I know many folks do not like taking medicines. For example, they do not like side effects or often have difficulty swallowing some pills. Yet, medicines are wonderful inventions which can successfully treat many diseases; diseases which in the past doctors could do little about. Medications are arguably healthcare’s best tools when used properly! They have saved countless lives. This includes curing many infections (antibiotics) and allowing us to live fulfilled lives despite many chronic diseases (e.g. diabetes). Here are some useful tips on taking and getting the most out of your medicines.
- Religiously take the medicines at the times and doses prescribed by your healthcare provider. Different medications have different rates of entering your system, different times they remain in your system, and different ways they are eliminated by your body (e.g. some via the kidneys and into the urine, some degraded by the liver). These factors are all considered when determining what medicine, what dosage you should take and how often (some once a day, others multiple times a day). The goal is to maintain an effective level of each medicine in your system over time, without running into side effects which are often dose dependent.
- If you experience what you think are side effects, consult your healthcare provider BEFORE changing or discontinuing any medication. Most medicines have potential real side effects. However, these can often be minimized by either changing the dose of the medication, changing the frequency at which you take the medication, or sometimes switching to a different but similar medication. Most common side effects are listed in the information which comes with your prescription for you to check, and everyone’s response is often different. Some side effects go away over time as your body adapts to a given medication. Your healthcare provider needs to know exactly what you are taking and how you are actually taking your medication. Together you can monitor its effectiveness (e.g. measuring your blood pressure if you are on a blood pressure lowering medication).
- Do not chew your tablets, especially if it is a capsule: Some medications are designed to release slowly in your system at different times. If you chew them, you may get a whopping dose right at the start which may cause problems (e.g. fainting). If you have difficulty swallowing pills, you may ask for smaller pills in the prescription, or ask for a liquid formulation (easier to swallow). Also, for little kids, ask your healthcare provider if it’s okay to crush the pills and put them into juice or food like apple sauce.
- If you take multiple medicines, use a pill organizer to help you keep track of what medicines you have taken and when. I personally am on several different medications. Some I need to take once a day, one twice a day, and 2 three times a day. We all get busy and distracted at times and it is easy to forget whether you have taken a particular medicine if you are just taking the pills directly out of the bottle and swallowing them. You do not want to double up on some medications by mistake (e.g. blood pressure lowering medications or some blood thinners) since you may run into problems if you do so. I use a week-long pill organizer which has slots for morning, afternoon, and evening, and religiously fill this up every Sunday morning for the entire week (see attached photograph for one example). This way, if I cannot remember if I actually took something, I can look at the organizer and it will tell me (if they are not there, then I took them). You can also have someone else organize your pills for you in this way. Various pill organizers are available at your local pharmacy. Finally, there are also some pharmacies which will organize your pills for you.
It is also a good idea to take note of the shapes sizes and colors of your different pills.

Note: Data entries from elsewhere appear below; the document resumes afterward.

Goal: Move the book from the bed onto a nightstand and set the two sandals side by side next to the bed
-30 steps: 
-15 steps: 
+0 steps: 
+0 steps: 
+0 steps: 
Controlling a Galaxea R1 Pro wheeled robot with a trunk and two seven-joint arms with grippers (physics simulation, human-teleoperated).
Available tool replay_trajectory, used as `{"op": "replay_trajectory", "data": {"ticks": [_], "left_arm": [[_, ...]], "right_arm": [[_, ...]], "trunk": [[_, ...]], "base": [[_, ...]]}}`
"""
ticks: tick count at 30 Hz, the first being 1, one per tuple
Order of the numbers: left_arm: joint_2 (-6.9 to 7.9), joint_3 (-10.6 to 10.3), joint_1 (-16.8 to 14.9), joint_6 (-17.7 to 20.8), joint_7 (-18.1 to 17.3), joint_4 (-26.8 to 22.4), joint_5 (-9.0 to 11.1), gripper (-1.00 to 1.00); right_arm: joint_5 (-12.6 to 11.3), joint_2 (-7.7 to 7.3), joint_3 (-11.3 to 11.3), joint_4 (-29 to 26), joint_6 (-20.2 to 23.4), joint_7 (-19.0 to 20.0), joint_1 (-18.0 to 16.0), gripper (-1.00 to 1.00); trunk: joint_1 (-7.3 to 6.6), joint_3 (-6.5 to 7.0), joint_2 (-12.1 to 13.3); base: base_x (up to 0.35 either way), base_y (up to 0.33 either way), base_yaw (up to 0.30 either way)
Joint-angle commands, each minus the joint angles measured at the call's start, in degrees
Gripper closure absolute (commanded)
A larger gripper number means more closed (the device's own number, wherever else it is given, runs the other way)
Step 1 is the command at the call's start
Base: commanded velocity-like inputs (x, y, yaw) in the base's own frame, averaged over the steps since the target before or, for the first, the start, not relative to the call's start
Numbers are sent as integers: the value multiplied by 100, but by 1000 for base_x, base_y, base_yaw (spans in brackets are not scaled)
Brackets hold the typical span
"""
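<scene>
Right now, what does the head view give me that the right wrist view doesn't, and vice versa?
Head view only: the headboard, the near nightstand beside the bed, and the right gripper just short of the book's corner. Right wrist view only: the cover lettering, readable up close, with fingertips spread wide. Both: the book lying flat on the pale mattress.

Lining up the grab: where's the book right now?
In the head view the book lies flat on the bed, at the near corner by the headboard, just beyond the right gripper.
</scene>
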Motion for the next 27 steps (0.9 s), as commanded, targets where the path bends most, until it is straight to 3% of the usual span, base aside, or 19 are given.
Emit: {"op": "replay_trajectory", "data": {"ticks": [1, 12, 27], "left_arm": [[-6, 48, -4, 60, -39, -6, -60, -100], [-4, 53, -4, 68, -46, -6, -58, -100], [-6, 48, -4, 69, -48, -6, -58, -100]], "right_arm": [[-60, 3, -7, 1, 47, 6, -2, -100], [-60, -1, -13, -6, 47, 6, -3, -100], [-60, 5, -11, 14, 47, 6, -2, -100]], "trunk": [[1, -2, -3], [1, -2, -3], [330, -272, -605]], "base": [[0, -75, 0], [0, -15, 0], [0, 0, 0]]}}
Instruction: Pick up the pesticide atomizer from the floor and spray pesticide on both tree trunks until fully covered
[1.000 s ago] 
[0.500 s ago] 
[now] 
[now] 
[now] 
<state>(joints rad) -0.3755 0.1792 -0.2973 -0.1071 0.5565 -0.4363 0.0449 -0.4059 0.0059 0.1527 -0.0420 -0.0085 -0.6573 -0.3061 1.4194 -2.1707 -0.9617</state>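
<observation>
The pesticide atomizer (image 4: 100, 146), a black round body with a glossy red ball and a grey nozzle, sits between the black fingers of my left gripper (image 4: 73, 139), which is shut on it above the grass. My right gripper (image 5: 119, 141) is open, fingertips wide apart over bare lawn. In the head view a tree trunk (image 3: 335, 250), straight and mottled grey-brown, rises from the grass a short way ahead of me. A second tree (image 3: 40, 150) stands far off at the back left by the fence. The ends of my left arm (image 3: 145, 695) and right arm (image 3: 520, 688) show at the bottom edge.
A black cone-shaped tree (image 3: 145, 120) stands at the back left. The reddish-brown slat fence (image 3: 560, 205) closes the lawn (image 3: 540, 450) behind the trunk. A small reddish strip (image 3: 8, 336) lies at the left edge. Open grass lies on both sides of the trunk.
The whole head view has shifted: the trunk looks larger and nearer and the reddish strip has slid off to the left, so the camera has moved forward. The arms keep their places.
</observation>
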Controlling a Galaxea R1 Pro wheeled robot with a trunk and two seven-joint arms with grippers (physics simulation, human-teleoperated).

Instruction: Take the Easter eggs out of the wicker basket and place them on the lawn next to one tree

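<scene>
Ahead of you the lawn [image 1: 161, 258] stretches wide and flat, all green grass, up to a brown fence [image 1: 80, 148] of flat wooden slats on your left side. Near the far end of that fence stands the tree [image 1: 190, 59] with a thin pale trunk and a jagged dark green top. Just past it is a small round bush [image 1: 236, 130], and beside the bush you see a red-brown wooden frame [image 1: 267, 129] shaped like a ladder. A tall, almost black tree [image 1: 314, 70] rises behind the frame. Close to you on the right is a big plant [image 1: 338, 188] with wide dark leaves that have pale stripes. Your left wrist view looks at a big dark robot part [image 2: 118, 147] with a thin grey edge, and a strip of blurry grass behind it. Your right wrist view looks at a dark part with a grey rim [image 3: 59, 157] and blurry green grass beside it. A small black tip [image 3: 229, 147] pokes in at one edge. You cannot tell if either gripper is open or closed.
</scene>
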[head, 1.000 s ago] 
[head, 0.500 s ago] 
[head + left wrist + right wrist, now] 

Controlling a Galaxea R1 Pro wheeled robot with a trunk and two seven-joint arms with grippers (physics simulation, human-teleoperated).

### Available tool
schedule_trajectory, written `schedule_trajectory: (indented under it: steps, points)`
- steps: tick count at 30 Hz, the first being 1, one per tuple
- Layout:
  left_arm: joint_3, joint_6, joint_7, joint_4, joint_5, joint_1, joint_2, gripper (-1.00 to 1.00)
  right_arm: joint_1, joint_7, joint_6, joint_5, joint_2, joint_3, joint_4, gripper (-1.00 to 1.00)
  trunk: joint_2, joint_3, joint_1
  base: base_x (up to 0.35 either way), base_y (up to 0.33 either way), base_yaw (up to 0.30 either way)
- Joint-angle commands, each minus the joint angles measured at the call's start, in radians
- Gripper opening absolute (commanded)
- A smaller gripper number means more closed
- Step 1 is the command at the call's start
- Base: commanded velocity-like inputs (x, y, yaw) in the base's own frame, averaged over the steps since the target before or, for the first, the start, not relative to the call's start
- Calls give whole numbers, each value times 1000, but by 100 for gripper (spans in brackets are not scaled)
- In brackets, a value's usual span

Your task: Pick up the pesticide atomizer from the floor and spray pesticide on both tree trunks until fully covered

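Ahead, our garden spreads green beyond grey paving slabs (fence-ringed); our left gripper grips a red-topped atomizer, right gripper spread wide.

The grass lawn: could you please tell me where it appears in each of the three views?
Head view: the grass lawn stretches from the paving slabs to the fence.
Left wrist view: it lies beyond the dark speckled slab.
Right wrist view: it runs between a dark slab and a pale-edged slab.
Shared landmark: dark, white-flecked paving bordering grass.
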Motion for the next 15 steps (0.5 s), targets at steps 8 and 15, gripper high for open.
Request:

This helps prevent mistakes (e.g. two of the same pills put in the same box, or one pill missing). If a new prescription for a medication you have been taking looks different, you may want to double check with the pharmacist to ensure that a mistake has not been made or whether a dose has changed.
- Always carry with you a written list of all the medications you take (names, doses, and how often taken each day). This is important to show any healthcare provider since medications are a common source of symptoms, and if you need to be treated for something urgently, folks need to know what you have been taking. For example, if you are in an accident and get taken unconscious to an emergency room, this is most helpful for the healthcare providers to know how to diagnose and treat you. One option is to keep a table of your medications like the one below:
|Medication||Dose per pill||Time taken|
|Atorvastatin||80 mg tablet||Once in evening|
|Eliquis||5 mg tablet||Once in morning and in evening|
|Metoprolol||12.5 mg tablet||One half tablet morning, late afternoon, evening|
Alternatively, if you are patient in a health system which has an electronic patient portal, you can usually find a listing of all of your prescribed medications in this system and print out this list to carry with you. I always keep my list with me.
- If you are getting low on one of your medications, ask for a refill days ahead of when you would run out. It may take some days for the pharmacy to stock a particular medicine, or for a new prescription to be obtained from your healthcare provider
- Finally, if children are around, keep your medications in a safe place that they cannot get to. Medicine pills often look like candy to young kids who may take an overdose and get into big trouble.
These are just a few general tips. Certain specific medications may need special care (e.g. they need to be kept out of sunlight, need to be refrigerated, not taken with certain foods, etc.) and it is very important to follow these specific instructions to avoid problems.